(DESCRIPTION OF THE TASK):
Your answer should consist of the lines below that hold the word "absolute".

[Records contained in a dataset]
....

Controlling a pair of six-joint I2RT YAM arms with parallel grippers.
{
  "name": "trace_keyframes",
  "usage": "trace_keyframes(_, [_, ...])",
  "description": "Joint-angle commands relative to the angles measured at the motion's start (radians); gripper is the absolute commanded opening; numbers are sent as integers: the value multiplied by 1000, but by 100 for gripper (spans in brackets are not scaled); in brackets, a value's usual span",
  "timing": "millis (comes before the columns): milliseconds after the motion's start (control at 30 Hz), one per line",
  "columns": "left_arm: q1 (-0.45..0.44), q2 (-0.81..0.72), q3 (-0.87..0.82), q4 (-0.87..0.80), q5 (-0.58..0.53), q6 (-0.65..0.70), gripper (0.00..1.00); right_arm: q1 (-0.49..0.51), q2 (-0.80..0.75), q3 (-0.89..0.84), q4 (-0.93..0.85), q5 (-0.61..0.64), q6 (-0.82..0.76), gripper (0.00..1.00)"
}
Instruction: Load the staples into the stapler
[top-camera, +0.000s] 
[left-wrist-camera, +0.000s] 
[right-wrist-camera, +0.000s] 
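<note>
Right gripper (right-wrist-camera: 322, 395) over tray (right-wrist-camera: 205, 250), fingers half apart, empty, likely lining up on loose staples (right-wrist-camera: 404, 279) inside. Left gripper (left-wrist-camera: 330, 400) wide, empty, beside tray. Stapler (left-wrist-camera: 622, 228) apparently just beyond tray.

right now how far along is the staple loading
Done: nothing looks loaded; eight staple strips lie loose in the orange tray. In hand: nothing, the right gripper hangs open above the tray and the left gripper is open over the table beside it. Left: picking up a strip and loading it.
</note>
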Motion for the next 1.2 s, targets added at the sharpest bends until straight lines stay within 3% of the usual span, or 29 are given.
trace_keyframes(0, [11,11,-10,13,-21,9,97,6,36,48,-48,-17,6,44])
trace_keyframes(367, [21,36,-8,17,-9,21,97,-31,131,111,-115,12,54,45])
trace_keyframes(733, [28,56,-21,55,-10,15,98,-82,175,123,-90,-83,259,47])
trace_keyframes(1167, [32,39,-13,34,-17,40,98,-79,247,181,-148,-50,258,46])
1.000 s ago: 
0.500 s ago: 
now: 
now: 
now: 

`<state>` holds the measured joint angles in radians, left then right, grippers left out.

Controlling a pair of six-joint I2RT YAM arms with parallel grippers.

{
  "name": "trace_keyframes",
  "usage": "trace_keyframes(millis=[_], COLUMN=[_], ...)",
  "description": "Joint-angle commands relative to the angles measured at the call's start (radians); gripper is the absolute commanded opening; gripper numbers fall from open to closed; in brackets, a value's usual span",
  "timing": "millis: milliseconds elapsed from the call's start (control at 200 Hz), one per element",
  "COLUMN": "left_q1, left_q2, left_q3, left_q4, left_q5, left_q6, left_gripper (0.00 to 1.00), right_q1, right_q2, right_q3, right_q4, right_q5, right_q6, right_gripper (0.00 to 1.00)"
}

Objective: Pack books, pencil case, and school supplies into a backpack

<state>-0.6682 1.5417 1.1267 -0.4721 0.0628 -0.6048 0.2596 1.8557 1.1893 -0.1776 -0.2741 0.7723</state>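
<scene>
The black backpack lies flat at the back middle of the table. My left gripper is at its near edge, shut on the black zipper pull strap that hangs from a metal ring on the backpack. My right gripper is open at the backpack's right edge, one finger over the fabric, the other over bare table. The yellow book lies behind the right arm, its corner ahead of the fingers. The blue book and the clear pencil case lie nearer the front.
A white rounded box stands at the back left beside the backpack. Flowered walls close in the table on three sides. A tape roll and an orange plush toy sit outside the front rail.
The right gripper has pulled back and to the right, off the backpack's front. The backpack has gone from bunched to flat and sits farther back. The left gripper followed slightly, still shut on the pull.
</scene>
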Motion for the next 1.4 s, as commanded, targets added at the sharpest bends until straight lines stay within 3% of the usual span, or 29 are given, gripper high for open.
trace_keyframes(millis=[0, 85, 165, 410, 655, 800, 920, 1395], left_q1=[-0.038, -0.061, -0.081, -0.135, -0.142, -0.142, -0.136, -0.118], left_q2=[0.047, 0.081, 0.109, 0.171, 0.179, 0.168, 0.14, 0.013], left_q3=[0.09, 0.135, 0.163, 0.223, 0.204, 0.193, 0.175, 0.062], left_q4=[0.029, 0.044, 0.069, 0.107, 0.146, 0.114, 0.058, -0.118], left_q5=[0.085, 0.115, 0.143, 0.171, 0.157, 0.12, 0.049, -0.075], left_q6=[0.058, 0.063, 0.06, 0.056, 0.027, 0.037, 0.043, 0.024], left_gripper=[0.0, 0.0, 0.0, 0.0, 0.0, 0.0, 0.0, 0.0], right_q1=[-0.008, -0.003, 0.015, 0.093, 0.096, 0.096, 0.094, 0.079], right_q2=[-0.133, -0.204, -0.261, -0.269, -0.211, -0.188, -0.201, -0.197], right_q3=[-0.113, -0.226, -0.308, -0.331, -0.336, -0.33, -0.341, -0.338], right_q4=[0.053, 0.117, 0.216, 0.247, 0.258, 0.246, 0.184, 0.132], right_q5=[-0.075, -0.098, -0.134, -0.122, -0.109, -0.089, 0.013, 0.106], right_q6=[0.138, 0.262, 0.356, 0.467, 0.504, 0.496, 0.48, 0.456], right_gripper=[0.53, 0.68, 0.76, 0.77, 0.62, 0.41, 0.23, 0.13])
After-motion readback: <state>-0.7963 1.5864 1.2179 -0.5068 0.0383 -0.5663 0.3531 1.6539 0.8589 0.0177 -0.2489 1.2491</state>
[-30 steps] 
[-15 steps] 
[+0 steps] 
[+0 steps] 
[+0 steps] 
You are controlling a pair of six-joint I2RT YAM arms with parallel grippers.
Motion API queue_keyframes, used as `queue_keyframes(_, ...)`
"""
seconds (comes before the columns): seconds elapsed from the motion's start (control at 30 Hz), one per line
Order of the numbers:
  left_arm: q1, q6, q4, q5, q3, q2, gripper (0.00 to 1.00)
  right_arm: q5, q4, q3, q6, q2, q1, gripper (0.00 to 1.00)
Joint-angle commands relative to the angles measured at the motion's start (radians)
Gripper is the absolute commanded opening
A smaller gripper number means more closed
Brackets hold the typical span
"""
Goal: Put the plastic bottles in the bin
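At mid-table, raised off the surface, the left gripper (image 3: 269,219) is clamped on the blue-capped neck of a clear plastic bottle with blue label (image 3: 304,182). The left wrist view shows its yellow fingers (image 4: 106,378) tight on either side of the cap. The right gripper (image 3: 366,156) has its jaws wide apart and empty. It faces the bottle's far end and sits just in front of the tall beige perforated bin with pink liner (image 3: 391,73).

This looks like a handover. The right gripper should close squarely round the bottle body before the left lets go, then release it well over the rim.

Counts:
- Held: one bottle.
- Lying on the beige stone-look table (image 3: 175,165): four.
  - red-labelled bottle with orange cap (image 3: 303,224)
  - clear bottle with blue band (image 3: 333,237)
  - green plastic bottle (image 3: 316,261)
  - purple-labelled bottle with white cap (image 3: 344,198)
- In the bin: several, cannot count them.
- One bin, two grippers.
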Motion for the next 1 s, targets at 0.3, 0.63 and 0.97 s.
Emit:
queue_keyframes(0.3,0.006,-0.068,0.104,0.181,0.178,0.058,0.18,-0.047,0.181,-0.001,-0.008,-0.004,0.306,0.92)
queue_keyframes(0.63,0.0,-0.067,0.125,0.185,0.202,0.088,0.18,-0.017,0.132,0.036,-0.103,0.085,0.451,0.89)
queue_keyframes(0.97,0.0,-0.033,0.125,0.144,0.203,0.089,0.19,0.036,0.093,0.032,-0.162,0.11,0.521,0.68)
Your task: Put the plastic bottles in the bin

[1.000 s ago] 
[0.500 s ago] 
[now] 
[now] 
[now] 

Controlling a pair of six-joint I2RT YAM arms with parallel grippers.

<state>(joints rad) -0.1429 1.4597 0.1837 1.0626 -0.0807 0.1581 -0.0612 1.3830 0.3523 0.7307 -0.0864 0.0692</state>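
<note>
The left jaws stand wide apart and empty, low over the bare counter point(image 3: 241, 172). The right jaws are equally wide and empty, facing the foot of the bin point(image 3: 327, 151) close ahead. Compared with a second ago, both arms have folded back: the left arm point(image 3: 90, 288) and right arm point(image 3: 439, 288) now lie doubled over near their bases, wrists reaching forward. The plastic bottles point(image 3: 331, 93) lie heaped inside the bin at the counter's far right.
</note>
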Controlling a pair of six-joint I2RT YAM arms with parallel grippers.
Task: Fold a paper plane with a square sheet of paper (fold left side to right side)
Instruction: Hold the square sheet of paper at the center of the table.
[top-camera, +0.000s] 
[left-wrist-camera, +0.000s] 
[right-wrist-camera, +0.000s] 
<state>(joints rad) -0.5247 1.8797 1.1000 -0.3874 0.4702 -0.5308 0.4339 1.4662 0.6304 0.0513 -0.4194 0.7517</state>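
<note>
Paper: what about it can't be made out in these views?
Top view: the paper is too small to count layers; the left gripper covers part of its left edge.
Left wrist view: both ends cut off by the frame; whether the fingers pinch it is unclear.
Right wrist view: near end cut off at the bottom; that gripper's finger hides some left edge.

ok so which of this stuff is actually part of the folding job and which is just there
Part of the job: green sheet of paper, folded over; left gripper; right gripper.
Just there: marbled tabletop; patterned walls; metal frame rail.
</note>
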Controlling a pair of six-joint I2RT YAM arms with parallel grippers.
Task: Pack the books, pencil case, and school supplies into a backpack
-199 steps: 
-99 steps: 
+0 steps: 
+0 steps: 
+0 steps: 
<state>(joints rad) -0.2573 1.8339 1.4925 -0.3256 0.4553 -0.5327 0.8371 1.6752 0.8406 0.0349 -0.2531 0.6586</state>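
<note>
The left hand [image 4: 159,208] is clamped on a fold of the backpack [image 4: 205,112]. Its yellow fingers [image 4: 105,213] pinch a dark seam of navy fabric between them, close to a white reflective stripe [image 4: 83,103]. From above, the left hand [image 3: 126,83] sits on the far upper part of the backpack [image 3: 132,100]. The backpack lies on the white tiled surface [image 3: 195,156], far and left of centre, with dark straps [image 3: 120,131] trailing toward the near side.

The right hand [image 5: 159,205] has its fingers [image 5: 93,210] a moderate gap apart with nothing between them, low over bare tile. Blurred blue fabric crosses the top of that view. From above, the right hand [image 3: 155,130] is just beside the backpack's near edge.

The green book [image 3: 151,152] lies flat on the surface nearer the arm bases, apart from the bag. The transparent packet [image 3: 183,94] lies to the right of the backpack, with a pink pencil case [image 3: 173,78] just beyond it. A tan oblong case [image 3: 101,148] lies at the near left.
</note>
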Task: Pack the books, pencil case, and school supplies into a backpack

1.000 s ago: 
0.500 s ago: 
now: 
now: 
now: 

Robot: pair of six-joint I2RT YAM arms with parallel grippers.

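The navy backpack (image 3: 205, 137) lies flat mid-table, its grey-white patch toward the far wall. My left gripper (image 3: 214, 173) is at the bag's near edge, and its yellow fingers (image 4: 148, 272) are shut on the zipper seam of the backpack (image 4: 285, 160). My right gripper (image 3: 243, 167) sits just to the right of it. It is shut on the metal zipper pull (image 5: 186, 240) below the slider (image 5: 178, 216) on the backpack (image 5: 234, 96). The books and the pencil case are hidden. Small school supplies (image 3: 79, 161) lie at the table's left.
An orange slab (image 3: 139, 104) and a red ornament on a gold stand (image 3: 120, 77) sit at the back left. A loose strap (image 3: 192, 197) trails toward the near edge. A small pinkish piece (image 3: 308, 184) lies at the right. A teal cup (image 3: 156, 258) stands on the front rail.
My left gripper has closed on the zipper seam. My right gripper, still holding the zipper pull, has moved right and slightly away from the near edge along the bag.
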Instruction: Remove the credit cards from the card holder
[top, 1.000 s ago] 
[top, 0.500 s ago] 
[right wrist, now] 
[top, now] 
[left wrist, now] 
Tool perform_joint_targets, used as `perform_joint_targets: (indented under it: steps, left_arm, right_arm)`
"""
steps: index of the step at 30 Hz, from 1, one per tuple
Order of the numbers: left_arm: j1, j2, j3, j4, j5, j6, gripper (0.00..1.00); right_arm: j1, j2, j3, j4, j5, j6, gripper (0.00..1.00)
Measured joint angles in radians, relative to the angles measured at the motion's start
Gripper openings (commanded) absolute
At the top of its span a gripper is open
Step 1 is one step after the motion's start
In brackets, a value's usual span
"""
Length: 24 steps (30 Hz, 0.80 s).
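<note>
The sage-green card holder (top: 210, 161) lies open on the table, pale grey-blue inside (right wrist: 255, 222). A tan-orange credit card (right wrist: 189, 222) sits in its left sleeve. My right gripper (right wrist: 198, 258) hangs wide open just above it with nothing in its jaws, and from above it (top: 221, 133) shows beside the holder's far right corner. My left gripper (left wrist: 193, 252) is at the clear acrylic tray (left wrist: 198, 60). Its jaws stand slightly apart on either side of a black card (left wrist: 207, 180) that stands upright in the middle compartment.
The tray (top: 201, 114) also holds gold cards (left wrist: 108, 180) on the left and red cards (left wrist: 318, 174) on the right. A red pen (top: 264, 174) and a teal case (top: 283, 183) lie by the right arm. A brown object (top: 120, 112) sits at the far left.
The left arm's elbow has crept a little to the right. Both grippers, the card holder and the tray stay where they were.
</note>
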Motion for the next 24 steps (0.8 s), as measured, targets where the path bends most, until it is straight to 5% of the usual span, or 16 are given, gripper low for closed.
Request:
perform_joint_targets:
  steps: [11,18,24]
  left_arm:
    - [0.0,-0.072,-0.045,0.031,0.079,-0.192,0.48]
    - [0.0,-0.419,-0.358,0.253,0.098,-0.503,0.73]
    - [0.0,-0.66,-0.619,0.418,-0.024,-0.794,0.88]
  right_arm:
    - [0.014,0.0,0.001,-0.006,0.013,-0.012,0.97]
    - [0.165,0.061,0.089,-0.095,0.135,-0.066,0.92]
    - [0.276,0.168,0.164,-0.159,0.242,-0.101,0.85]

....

(RESULT):
  "description": "Joint-angle commands relative to the angles measured at the motion's start (radians); gripper is the absolute commanded opening; numbers are sent as integers: the value multiplied by 1000, but by 100 for gripper (spans in brackets are not scaled); in brackets, a value's usual span",
  "description": "Joint-angle commands relative to the angles measured at the call's start (radians); gripper is the absolute commanded opening; gripper numbers fall from open to closed; in brackets, a value's usual span",
Gripper is the absolute commanded opening
Gripper openings (commanded) absolute

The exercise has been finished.